• _Activity_
Restate word for word the lines that run from the one containing "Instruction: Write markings" to the last line of the data, both ends included.

--- Collected data ---

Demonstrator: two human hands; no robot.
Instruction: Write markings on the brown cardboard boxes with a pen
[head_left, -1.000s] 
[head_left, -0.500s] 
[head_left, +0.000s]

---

• _Task result_
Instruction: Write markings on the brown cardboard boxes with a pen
[head_left, -1.000s] 
[head_left, -0.500s] 
[head_left, +0.000s]

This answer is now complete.